## TASK PROMPT
Your answer should be the lines from the start of the records through the line with "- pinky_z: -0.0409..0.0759", copied word for word.

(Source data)

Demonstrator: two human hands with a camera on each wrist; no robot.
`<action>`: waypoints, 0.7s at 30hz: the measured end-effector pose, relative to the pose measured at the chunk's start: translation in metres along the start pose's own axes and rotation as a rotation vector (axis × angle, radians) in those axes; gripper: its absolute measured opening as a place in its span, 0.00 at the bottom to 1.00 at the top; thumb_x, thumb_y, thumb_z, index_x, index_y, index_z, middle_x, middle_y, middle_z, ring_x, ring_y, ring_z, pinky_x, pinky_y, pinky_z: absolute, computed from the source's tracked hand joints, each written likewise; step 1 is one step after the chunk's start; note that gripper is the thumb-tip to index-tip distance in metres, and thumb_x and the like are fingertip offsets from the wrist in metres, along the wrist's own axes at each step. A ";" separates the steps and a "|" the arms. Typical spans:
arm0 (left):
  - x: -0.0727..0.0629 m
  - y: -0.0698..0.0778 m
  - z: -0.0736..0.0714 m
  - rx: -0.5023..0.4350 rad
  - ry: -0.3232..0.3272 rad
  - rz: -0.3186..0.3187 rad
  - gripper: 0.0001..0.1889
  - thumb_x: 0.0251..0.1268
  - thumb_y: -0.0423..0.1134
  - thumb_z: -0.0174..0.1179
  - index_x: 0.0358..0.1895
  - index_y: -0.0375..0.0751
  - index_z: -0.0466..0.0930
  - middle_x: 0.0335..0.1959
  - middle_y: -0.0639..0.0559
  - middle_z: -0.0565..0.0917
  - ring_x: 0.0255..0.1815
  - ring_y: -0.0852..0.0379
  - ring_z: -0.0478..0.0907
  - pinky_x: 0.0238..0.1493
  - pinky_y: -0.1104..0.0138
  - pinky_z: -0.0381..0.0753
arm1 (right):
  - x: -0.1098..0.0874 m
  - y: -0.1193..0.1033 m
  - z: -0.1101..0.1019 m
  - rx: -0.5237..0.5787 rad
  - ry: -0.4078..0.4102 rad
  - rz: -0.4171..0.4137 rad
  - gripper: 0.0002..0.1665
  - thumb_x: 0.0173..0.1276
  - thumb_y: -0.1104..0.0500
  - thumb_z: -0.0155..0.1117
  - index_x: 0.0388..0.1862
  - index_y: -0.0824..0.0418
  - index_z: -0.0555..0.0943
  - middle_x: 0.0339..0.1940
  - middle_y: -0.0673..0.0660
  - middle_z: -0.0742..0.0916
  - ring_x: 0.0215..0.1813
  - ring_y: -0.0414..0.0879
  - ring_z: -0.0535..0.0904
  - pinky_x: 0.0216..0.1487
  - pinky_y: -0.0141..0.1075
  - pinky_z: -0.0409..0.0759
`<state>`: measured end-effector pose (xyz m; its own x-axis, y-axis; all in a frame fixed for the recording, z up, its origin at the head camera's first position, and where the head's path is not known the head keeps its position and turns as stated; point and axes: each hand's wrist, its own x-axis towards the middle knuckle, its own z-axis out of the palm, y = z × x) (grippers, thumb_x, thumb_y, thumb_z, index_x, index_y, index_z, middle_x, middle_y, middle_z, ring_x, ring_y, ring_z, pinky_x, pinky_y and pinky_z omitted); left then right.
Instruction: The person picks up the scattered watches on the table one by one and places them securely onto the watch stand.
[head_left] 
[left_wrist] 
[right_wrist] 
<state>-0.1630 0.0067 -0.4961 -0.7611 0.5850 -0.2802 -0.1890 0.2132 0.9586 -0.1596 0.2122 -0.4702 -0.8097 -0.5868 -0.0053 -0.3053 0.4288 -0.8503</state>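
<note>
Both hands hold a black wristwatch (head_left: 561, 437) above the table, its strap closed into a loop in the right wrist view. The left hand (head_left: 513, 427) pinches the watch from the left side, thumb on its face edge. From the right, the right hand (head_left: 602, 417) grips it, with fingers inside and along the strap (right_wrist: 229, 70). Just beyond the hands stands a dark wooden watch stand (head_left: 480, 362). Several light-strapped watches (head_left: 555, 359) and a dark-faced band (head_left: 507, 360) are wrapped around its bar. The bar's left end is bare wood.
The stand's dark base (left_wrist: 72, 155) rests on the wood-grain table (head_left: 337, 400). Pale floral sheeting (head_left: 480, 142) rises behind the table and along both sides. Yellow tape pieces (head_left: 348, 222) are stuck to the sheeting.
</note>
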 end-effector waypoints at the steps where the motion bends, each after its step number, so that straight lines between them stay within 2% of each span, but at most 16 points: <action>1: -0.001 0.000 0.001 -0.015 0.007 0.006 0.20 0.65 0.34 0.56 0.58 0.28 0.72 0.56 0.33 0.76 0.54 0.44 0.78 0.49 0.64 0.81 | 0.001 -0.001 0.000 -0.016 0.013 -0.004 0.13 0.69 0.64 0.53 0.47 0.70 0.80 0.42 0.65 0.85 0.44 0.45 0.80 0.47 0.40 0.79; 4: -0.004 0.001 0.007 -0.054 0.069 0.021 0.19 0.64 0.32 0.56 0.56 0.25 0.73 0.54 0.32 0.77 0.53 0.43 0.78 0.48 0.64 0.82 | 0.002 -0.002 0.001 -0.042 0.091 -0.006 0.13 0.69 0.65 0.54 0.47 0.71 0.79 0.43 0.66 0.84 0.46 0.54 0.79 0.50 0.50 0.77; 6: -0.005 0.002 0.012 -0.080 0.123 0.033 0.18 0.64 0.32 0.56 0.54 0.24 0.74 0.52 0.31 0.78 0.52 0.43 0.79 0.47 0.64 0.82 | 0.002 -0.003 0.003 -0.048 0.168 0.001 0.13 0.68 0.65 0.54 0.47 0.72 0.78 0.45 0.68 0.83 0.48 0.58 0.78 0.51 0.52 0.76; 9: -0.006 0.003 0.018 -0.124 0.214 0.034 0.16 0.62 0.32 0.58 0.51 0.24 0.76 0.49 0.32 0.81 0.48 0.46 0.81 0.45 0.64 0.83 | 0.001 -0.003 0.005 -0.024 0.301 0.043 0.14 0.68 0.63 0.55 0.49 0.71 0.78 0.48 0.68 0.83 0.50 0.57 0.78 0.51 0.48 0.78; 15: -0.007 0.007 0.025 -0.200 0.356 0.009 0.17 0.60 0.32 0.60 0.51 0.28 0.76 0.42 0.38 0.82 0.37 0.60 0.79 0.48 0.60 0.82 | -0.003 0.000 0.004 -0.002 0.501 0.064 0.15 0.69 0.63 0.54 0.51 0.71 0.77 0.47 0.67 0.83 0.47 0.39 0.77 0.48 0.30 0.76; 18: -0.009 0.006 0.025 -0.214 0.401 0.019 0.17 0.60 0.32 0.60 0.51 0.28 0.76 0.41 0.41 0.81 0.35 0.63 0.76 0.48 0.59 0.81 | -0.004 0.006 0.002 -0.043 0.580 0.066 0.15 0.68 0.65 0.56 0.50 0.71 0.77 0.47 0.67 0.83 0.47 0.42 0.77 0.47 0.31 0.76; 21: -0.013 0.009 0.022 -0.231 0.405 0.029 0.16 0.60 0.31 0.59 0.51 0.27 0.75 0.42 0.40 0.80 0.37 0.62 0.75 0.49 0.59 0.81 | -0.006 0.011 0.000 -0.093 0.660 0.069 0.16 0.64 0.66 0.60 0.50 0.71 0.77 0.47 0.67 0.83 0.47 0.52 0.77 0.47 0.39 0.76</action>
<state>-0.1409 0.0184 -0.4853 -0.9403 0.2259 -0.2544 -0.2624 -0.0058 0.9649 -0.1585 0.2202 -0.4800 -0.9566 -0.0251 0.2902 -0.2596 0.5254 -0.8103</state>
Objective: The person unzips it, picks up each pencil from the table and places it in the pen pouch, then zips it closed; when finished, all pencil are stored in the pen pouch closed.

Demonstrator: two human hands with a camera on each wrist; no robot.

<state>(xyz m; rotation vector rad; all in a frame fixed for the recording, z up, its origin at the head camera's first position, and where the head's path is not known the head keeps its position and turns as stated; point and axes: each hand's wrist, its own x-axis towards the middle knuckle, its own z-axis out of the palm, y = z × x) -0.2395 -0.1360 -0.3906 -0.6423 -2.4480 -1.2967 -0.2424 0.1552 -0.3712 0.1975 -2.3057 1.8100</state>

## SOLVED EXERCISE
Demonstrator: two human hands with a camera on each wrist; no robot.
`<action>`: waypoints, 0.7s at 30hz: the measured end-effector pose, relative to the pose measured at the chunk's start: translation in metres along the start pose's own axes and rotation as a rotation vector (axis × angle, radians) in those axes; gripper: its absolute measured opening as a place in its span, 0.00 at the bottom to 1.00 at the top; thumb_x, thumb_y, thumb_z, index_x, index_y, index_z, middle_x, middle_y, middle_z, ring_x, ring_y, ring_z, pinky_x, pinky_y, pinky_z: absolute, computed from the source's tracked hand joints, each written likewise; step 1 is one step after the chunk's start; note that gripper is the thumb-tip to index-tip distance in metres, and thumb_x and the like are fingertip offsets from the wrist in metres, along the wrist's own axes at each step. A ";" separates the steps and a "|" the arms. Typical spans:
arm0 (left):
  - x: -0.0727..0.0629 m
  - y: -0.0698..0.0778 m
  - z: -0.0736..0.0714 m
  - rx: -0.5023..0.4350 rad
  - ry: -0.3232..0.3272 rad
  - rz: -0.3186..0.3187 rad
  - gripper: 0.0001..0.1889
  - thumb_x: 0.0251..0.1268
  - thumb_y: -0.0423..0.1134
  - thumb_z: -0.0174..0.1179
  - index_x: 0.0358..0.1895
  - index_y: -0.0375..0.0751
  - index_z: -0.0466..0.0930
  - middle_x: 0.0335..0.1959
  - middle_y: -0.0639..0.0559
  - middle_z: -0.0565..0.0917
  - ring_x: 0.0255..0.1815
  - ring_y: -0.0852..0.0379
  - ring_z: -0.0478..0.0907
  - pinky_x: 0.0238..0.1493
  - pinky_y: -0.1104..0.0138
  - pinky_z: -0.0381..0.0753
arm1 (right):
  - x: -0.1098..0.0874 m
  - y: -0.1193..0.1033 m
  - z: -0.1101..0.1019 m
  - rx: -0.5237..0.5787 rad
  - ry: -0.4078..0.4102 rad
  - rz: -0.4171..0.4137 rad
  - gripper: 0.0002..0.1665
  - thumb_x: 0.0173..0.1276
  - thumb_y: -0.1104..0.0500
  - thumb_z: -0.0155..0.1117
  - index_x: 0.0388..0.1862
  - index_y: -0.0824..0.0418
  - index_z: -0.0555..0.0943
  - middle_x: 0.0339..0.1940
  - middle_y: -0.0673..0.0660
  - middle_z: -0.0742..0.0916
  - ring_x: 0.0215..0.1813
  - ring_y: -0.0414..0.0879
  - ring_z: -0.0535..0.0904
  - pinky_x: 0.0216..0.1487
  - pinky_y: -0.0141..0.1075
  - pinky_z: -0.0409..0.0759

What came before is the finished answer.